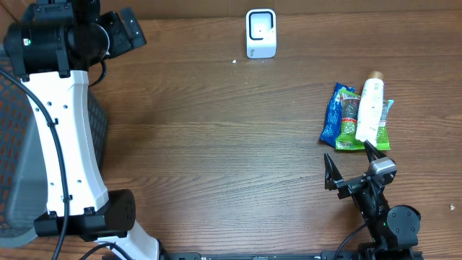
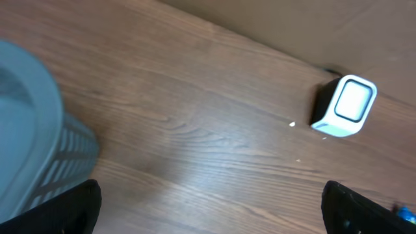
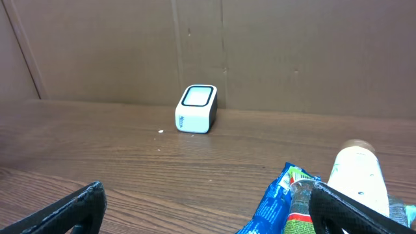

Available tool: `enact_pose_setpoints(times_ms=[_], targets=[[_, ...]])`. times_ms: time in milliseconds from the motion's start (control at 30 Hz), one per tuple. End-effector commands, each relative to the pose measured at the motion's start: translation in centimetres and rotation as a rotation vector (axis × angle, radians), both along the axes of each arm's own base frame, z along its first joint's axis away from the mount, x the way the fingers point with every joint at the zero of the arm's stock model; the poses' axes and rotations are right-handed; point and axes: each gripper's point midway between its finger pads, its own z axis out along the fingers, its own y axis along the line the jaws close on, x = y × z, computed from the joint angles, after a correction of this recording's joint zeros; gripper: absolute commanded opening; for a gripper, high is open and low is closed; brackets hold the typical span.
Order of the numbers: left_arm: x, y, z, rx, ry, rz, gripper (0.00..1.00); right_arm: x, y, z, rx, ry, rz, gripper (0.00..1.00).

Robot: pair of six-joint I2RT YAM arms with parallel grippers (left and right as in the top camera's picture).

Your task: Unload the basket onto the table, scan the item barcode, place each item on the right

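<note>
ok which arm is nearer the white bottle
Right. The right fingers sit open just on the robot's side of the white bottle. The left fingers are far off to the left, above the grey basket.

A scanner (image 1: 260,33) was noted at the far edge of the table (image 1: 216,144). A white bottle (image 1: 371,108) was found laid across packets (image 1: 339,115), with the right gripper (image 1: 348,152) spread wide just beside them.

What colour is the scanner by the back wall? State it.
White, with a dark side; the scanner shows best in the right wrist view.
</note>
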Motion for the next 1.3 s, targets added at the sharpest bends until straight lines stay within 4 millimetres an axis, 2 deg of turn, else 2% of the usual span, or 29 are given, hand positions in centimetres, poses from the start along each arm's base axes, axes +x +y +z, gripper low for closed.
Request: enact_pose_setpoints(times_ms=[0,133,267,433,633,800,933,1100,1267], targets=[[-1.7,1.0,0.8,0.097,-0.004,0.020,1.00,0.0,0.2,-0.1,0.003,-0.005,0.009,1.00],[-3.5,0.7,0.7,0.113,-0.076,-0.006,0.99,0.0,0.2,-0.1,0.003,-0.005,0.009,1.00],[-5.2,-1.1,1.1,0.183,-0.255,-0.187,1.00,0.0,0.2,-0.1,0.003,-0.005,0.008,1.00],[-9.5,-1.6,0.5,0.282,-0.437,-0.247,1.00,0.0,0.2,-0.1,0.003,-0.005,0.009,1.00],[-14.5,-2.3,-2.9,0.318,-0.587,-0.254,0.99,0.0,0.2,-0.1,0.003,-0.005,0.008,1.00],[-17.0,-3.3,-6.5,0.364,-0.688,-0.299,0.99,0.0,0.2,-0.1,0.003,-0.005,0.009,1.00],[-17.7,-4.2,-9.5,0.407,-0.751,-0.355,1.00,0.0,0.2,-0.1,0.003,-0.005,0.009,1.00],[-17.7,-4.5,-13.4,0.408,-0.787,-0.370,1.00,0.0,0.2,-0.1,0.003,-0.005,0.009,1.00],[-17.5,-5.0,-15.8,0.464,-0.828,-0.409,0.99,0.0,0.2,-0.1,0.003,-0.005,0.009,1.00]])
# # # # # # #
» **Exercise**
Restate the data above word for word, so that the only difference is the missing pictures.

» **Solution to the exercise**
Available tool: `enact_pose_setpoints(times_ms=[_], targets=[[_, ...]])`. times_ms: time in milliseconds from the motion's start (control at 30 Hz), one per tuple. End-effector commands, each relative to the pose measured at the motion's start: translation in centimetres and rotation as a rotation vector (axis × angle, radians), both along the axes of each arm's own base frame, z along its first joint's axis away from the mount, x the way the fingers point with every joint at the zero of the arm's stock model; the poses' axes and rotations are right-handed; point and axes: each gripper's point midway between its finger pads, its own z axis out along the fingers, its own y axis along the line the jaws close on, x = y × z, computed from the joint angles, after a correction of this recording's joint zeros; gripper: absolute commanded opening; for a gripper, high is open and low is closed; brackets hold the typical span.
Order of the numbers: left_arm: x, y, z, rx, ry, rz, gripper (0.00..1.00); right_arm: x, y, z, rx, ry, rz, gripper (0.00..1.00).

Robot: pair of six-joint I2RT YAM arms with parallel grippers (left and right as in the top camera's picture).

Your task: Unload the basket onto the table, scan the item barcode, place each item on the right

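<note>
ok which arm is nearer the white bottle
Right. The right fingers sit open just on the robot's side of the white bottle. The left fingers are far off to the left, above the grey basket.

A scanner (image 1: 260,33) was noted at the far edge of the table (image 1: 216,144). A white bottle (image 1: 371,108) was found laid across packets (image 1: 339,115), with the right gripper (image 1: 348,152) spread wide just beside them.

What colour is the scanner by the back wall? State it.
White, with a dark side; the scanner shows best in the right wrist view.
</note>
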Motion for the next 1.3 s, targets added at the sharpest bends until straight lines stay within 4 millimetres an axis, 2 deg of turn, else 2% of the usual span, or 29 are given, hand positions in centimetres, poses from the start along each arm's base axes, axes +x +y +z, gripper low for closed.
Request: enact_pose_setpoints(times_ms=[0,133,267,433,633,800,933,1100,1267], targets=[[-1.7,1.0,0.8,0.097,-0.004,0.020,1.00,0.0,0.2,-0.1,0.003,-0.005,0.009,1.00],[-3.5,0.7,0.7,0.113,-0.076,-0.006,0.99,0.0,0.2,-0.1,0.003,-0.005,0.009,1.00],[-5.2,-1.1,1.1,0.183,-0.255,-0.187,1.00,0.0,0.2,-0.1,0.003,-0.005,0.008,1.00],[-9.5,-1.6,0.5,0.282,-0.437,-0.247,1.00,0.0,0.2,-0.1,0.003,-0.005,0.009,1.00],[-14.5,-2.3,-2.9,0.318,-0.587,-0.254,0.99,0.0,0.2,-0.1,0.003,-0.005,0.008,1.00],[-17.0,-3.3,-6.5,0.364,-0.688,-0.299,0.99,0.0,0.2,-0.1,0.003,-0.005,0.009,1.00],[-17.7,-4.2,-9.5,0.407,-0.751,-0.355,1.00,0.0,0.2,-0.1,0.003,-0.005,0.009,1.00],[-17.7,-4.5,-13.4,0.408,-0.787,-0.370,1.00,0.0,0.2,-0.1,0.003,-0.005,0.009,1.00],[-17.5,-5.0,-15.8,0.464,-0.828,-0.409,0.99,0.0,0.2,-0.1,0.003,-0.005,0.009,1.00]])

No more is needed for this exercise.